Cómo identificar y tratar el síndrome de Aase-Smith
El Síndrome de Aase, también conocido como Síndrome de Aase-Smith, es una enfermedad rara que provoca problemas como anemia constante y malformaciones en las articulaciones y huesos de varias partes del mismo, cuerpo.
Algunas de las malformaciones más frecuentes incluyen:
- Articulaciones, dedos de las manos o pies, pequeñas o ausentes;
- Fenda palatina;
- Orejas deformadas;
- Los párpados caídos;
- Dificultad para estirar completamente las articulaciones;
- Hombros estrechos;
- Piel muy pálida;
- Tripa articulación en los pulgares.
Este síndrome surge desde el nacimiento y se debe a una mutación genética aleatoria durante la gestación, siendo, por lo tanto, en la mayoría de los casos, una enfermedad no hereditaria. Sin embargo, hay algunos casos en los que la enfermedad puede pasar de padres a hijos.
Cómo se realiza el tratamiento
El tratamiento generalmente es indicado por el pediatra e incluye transfusiones de sangre durante el primer año de vida para ayudar a controlar la anemia. A lo largo de los años, la anemia va siendo menos acentuada y, por lo tanto, las transfusiones pueden dejar de ser necesarias, pero se aconseja hacer exámenes de sangre frecuentes para evaluar los niveles de células rojas en la sangre.
En los casos más graves, en los que no es posible equilibrar los niveles de glóbulos rojos con las transfusiones de sangre, puede ser necesario realizar un trasplante de médula ósea. Vea cómo se hace este tratamiento y cuáles son los riesgos.
Las malformaciones raramente necesitan tratamiento, ya que no perjudican las actividades diarias. Pero si esto ocurre, el pediatra puede recomendar cirugías para intentar reconstruir el local afectado y devolver la función.

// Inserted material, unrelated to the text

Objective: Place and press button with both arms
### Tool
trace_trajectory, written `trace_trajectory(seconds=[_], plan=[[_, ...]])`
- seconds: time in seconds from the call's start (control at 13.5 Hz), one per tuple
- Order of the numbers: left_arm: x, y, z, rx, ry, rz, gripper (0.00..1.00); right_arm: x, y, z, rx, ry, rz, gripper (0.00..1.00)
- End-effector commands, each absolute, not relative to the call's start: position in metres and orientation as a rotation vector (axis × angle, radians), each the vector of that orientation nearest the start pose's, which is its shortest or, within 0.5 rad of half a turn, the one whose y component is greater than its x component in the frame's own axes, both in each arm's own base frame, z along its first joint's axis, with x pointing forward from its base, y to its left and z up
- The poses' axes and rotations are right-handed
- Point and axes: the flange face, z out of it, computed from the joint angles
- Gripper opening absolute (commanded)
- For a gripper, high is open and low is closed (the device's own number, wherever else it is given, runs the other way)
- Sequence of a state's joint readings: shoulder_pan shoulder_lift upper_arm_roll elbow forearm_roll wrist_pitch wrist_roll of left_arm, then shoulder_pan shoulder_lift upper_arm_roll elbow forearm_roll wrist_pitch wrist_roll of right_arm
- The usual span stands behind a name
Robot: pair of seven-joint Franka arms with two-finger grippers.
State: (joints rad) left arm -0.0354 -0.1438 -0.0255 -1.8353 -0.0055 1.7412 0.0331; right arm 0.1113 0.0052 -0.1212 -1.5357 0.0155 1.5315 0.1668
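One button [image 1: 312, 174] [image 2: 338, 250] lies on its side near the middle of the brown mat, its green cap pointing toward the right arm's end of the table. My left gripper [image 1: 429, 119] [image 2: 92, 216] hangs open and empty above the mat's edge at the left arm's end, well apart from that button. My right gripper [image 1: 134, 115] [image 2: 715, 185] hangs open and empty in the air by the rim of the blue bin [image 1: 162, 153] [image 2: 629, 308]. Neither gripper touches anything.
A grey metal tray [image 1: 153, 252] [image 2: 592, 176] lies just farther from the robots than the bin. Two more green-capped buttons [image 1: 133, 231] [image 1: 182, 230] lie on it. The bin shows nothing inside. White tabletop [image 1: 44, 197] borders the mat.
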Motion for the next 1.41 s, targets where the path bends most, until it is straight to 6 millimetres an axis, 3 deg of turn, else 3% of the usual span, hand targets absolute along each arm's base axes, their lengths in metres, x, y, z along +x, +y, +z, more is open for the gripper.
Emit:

¿Qué puede causar este síndrome
El síndrome de Aase-Smith es provocado por una alteración en uno de los 9 genes más importantes para la formación de proteínas en el organismo. Esta alteración generalmente ocurre al azar, pero en casos más raros puede pasar de padres a hijos. De esta forma, cuando existen casos de este síndrome es siempre recomendable hacer consultas de asesoramiento genético antes de quedar embarazada, para saber cuál es el riesgo de tener hijos con la enfermedad. • El diagnóstico de este síndrome puede ser hecho por el pediatra sólo a través de la observación de las malformaciones, pero para confirmar el diagnóstico, el médico puede pedir una biopsia de médula. Para identificar si existe anemia asociada al síndrome, es necesario realizar un análisis de sangre para evaluar la cantidad de glóbulos rojos.